YOUNG ALASKANS IN THE FAR NORTH

BY EMERSON HOUGH Author of "YOUNG ALASKANS IN THE ROCKIES" ETC.

ILLUSTRATED

HARPER & BROTHERS PUBLISHERS

NEW YORK AND LONDON

YOUNG ALASKANS IN THE FAR NORTH

Copyright, 1918, by Harper & Brothers Printed in the United States of America

[Illustration: THE FIRST PORTAGE SLAVE RIVER. "THE SCOWS WERE HAULED UP THE STEEP BANK BY MEANS OF BLOCK AND TACKLE"]

CONTENTS

CHAP. PAGE

I. THE START FOR THE MIDNIGHT SUN 1 II. THE SCOWS 12 III. THE GREAT BRIGADE 32 IV. THE GRAND RAPIDS 51 V. WHITE WATER DAYS 64 VI. ON THE STEAMBOAT 79 VII. THE WILD PORTAGE 89 VIII. ON THE MACKENZIE 112 IX. UNDER THE ARCTIC CIRCLE 132 X. FARTHEST NORTH 149 XI. THE MIDNIGHT SUN 164 XII. THE RAT PORTAGE 176 XIII. DOWN THE PORCUPINE 192 XIV. AT FORT YUKON 212 XV. THE FUR TRADE 222 XVI. DAWSON, THE GOLDEN CITY 231 XVII. WHAT UNCLE DICK THOUGHT 246

ILLUSTRATIONS

THE FIRST PORTAGE SLAVE RIVER. "THE SCOWS WERE HAULED UP THE STEEP BANK BY MEANS OF BLOCK AND TACKLE" Frontispiece

AN ENCAMPMENT OF ESKIMOS ON THE BEACH AT FORT MCPHERSON Facing p. 55

HUSKY FLEET FORT MCPHERSON " 172

HUSKY DOG RAMPART HOUSE " 206

YOUNG ALASKANS IN THE FAR NORTH

I

THE START FOR THE MIDNIGHT SUN

"Well, fellows," said Jesse Wilcox, the youngest of the three boys who stood now at the ragged railway station of Athabasca Landing, where they had just disembarked, "here we are once more. For my part, I'm ready to start right now."

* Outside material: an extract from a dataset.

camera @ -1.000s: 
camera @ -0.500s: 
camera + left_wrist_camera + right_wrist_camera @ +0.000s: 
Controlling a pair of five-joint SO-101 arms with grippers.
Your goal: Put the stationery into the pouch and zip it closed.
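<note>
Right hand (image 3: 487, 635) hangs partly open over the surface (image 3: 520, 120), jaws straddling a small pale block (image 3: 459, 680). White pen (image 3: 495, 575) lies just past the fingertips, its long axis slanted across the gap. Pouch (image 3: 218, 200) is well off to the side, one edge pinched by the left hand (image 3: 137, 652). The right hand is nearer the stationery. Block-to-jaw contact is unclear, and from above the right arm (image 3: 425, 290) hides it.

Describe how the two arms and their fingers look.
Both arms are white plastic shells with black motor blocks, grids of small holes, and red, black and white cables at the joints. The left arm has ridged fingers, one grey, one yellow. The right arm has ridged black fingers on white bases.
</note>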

He spoke somewhat pompously for a youth no more than fifteen years of age. John Hardy and Rob McIntyre, his two companions, somewhat older than himself, laughed at him as he sat now on his pack bag, which had just been tossed off the baggage car of the train that had brought them hither.

"You might wait for Uncle Dick," said John. "He'd feel pretty bad if we started off now for the Arctic Circle and didn't allow him to come along!"

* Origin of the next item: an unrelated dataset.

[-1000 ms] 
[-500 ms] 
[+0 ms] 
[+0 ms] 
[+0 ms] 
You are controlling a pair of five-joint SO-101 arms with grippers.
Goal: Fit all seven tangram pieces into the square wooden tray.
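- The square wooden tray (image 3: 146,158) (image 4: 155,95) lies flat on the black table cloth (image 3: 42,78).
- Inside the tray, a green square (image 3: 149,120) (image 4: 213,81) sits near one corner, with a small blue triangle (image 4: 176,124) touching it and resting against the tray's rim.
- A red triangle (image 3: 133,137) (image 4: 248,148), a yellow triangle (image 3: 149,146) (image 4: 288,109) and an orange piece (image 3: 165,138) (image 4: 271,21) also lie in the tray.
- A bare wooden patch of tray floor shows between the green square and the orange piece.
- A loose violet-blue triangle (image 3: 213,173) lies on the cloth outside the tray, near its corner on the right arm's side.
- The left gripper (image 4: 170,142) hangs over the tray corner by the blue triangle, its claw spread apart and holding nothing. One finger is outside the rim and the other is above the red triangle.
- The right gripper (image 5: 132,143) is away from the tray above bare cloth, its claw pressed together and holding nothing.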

Rob, the older of the three, and the one to whom they were all in the habit of looking up in their wilderness journeyings, smiled at them both. He was not apt to talk very much in any case, and he seemed now content in these new surroundings to sit and observe what lay about him.

It was a straggling little settlement which they saw, with one long, broken street running through the center. There was a church spire, to be sure, and a square little wooden building in which some business men had started a bank for the sake of the coming settlers now beginning to pass through for the country along the Peace River. There were one or two stores, as the average new comer would have called them, though each really was the post of one of the fur trading companies then occupying that country. Most prominent of these, naturally, was the building of the ancient Hudson's Bay Company.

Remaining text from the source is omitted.